桜のつぼみもどんどん膨らみを増し、いよいよ春到来。
すがすがしい春の空気を胸いっぱいに吸い込みたいところだが……。
「猫背だけでなく、スマホの使いすぎによるストレートネック、さらにはマスク習慣によって正しい呼吸ができていない人が増えています。じつは、呼吸と認知症には深い関わりがあるのです」
と言うのは『医師が教える元気脳の作り方』(自由国民社)の著者で脳神経内科医の米山公啓先生だ。
そもそも、正しい呼吸とはどのようなものなのだろうか?
「呼吸は、肺そのものが膨らんだりしぼんだりするのではありません。
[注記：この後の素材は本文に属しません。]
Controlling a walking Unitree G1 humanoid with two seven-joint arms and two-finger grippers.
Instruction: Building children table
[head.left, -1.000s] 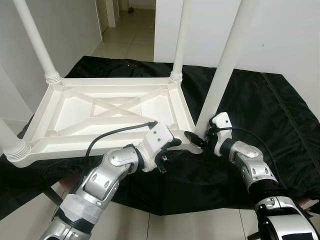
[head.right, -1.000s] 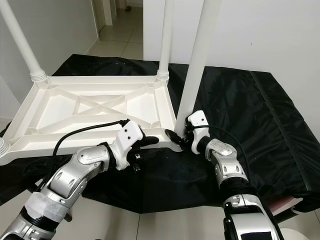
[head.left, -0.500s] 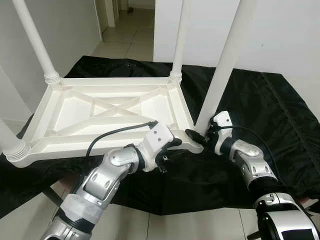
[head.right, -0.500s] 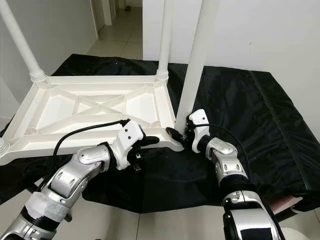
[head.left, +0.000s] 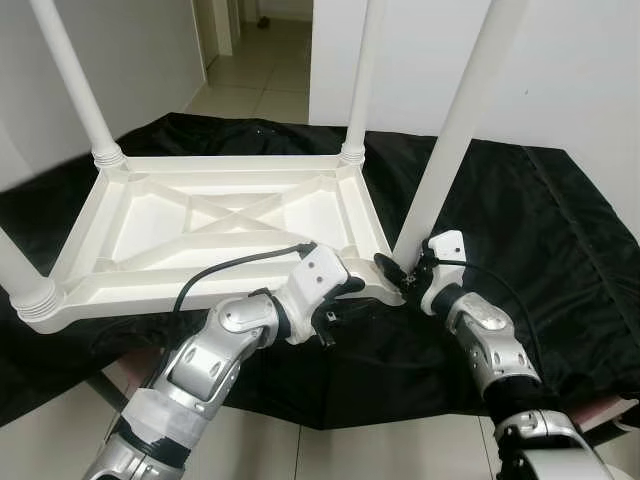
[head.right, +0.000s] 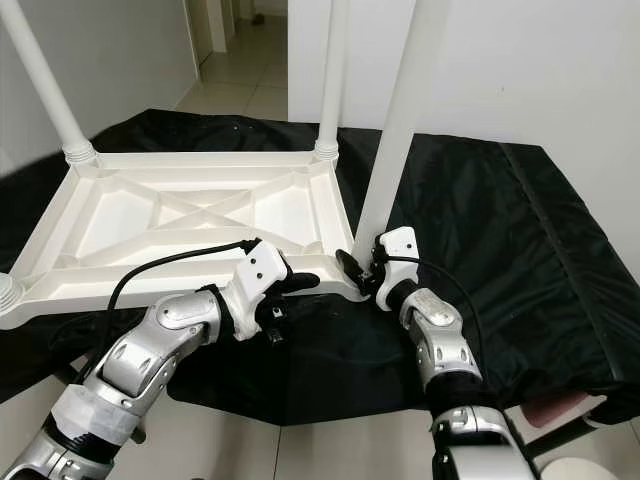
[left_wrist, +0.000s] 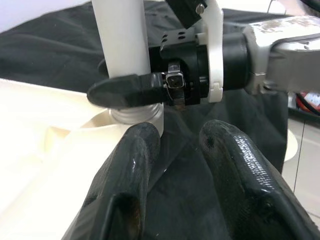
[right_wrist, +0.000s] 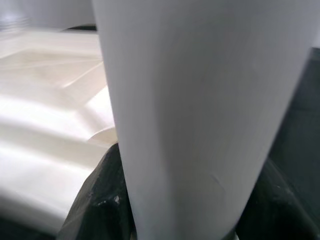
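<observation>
An upturned white children's table (head.left: 215, 225) lies on a black-draped surface (head.left: 560, 230). The right tool (head.left: 397, 274) clamps the base of the near-right leg (head.left: 450, 140), now tilted slightly more rightward than before, probably being seated. The left tool (head.left: 345, 292), fingers parted, presses the table's near rim.

The upturned children's table (head.left: 220, 225) and its legs (head.left: 455, 130) are plain white, lying on a black cloth (head.left: 560, 230). Silver arms (head.left: 215, 350) carry black fingers (left_wrist: 125, 180).
</observation>
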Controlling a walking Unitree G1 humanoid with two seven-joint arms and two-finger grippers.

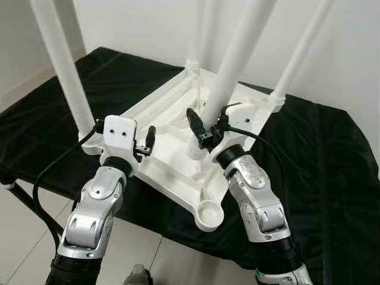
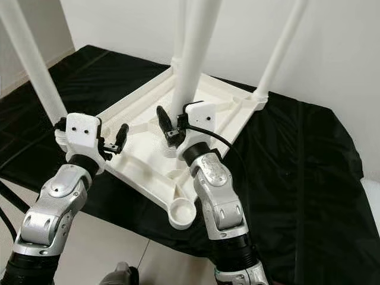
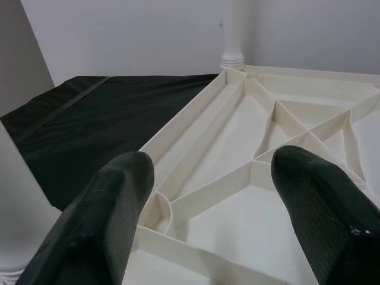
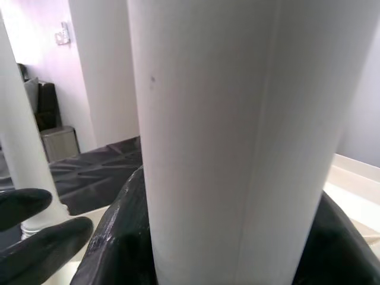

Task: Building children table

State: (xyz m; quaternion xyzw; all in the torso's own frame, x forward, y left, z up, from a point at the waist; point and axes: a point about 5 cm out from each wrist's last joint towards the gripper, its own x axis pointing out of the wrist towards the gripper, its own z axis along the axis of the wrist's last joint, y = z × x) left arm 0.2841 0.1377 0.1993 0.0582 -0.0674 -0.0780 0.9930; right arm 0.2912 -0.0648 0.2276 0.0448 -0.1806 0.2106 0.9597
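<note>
White leg (image 1: 234,56) in right hand (image 1: 205,127)

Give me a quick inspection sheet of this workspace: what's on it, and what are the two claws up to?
Surface: black cloth over a low platform.
Job's things: white tabletop lying upside down; three legs stand in its corners, the near corner socket is empty.
Fourth leg: upright, threaded end near the tabletop's middle.
Clutter: nothing seen.
Left claw: open, above the tabletop's near edge, holding nothing.
Right claw: shut on the fourth leg.
Cables: black cable looping beside the left arm.
Surroundings: white wall, pale tiled floor.
</note>
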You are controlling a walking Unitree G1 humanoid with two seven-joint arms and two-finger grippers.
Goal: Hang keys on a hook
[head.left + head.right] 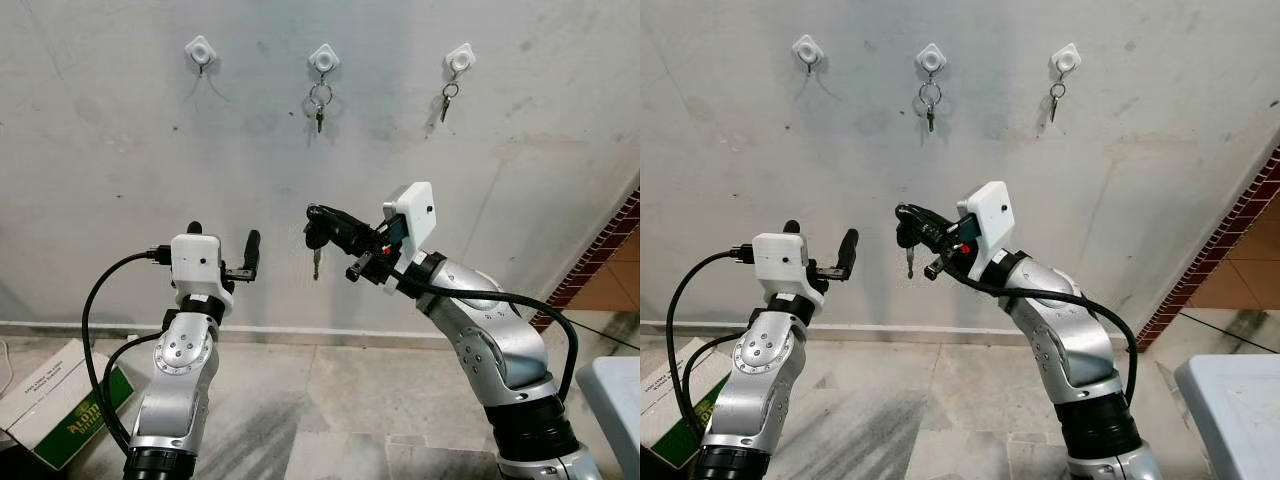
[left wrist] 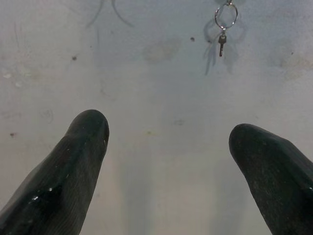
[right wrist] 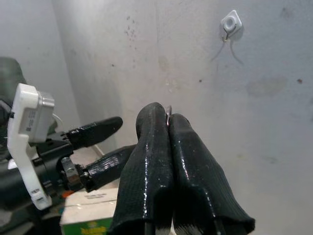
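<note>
While the right gripper [image 1: 318, 226] is raised in front of the grey wall [image 1: 120, 170], its two black fingers are pressed tight together on the ring of a set of keys [image 1: 316, 262]. One key hangs straight down from the fingertips, its long axis upright and its tip pointing at the floor, clear of the wall and of the other arm. From the right wrist, a sliver of the metal ring [image 3: 168, 110] peeks out between the closed fingers [image 3: 146, 161].

Three white hooks sit in a row high on the wall. The left hook [image 1: 200, 50] is bare. The middle hook [image 1: 323, 60] carries a ring with a key [image 1: 320, 105] hanging down, and the right hook [image 1: 459, 62] carries another small key set [image 1: 448, 100], also hanging upright. The held keys are well below the row, lower than the middle hook and slightly to its left.

Beside it, the left gripper [image 1: 222, 246] is lifted to about the same height, near the right gripper but not touching it. Its fingers [image 2: 73, 166] are spread wide apart with nothing between them, pointing at the wall.

Down in the lower left corner, a cardboard box [image 1: 55, 400] with green print lies on the tiled floor [image 1: 330, 400].
</note>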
肺が収まっている胸郭を取り巻いている『肋間筋』や『横隔膜』と呼ばれる“呼吸筋”が動くことで、胸郭が拡張や収縮を繰り返して息を吸ったり吐いたりします。
深い呼吸をすることで肋間筋や横隔膜以外の呼吸筋のなかでもサポート役といえる『内肋間筋』や『腹直筋』などの筋肉が動き出します。
これら呼吸筋全体を動かして行うのが正しい呼吸です」(米山先生、以下同)
姿勢が悪いことで、空気の通り道である気道が塞がり、慢性的に浅い呼吸に。
呼吸筋も一部しか動かずに酸素が十分に取り込めないため、“酸欠状態”を招くことになる。